***** Dataset extract *****

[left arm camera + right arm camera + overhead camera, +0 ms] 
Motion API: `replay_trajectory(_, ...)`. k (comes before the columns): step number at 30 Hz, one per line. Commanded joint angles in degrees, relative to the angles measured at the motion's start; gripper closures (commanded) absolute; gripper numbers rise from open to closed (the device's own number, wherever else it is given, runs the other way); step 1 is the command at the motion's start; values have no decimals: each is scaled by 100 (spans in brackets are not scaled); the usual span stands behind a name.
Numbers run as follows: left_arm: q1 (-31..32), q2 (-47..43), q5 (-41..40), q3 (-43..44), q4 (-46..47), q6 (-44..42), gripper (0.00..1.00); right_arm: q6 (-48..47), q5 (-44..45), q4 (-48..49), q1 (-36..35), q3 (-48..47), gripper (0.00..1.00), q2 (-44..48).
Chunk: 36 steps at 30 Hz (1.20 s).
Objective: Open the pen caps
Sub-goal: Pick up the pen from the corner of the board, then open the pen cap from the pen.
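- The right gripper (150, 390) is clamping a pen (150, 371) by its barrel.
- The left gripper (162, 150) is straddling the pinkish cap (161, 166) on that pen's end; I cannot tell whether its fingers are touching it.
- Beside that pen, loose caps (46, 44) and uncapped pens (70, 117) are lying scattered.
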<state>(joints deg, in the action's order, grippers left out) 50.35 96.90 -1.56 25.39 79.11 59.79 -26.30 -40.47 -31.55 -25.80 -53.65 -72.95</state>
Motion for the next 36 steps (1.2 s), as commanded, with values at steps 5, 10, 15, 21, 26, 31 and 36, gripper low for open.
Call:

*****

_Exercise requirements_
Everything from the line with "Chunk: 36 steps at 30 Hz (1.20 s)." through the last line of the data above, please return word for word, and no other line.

_Answer to this task_
Chunk: 36 steps at 30 Hz (1.20 s).
Objective: Open the pen caps
Sub-goal: Pick up the pen from the corner of the board, then open the pen cap from the pen.
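- The right gripper (150, 390) is clamping a pen (150, 371) by its barrel.
- The left gripper (162, 150) is straddling the pinkish cap (161, 166) on that pen's end; I cannot tell whether its fingers are touching it.
- Beside that pen, loose caps (46, 44) and uncapped pens (70, 117) are lying scattered.
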<state>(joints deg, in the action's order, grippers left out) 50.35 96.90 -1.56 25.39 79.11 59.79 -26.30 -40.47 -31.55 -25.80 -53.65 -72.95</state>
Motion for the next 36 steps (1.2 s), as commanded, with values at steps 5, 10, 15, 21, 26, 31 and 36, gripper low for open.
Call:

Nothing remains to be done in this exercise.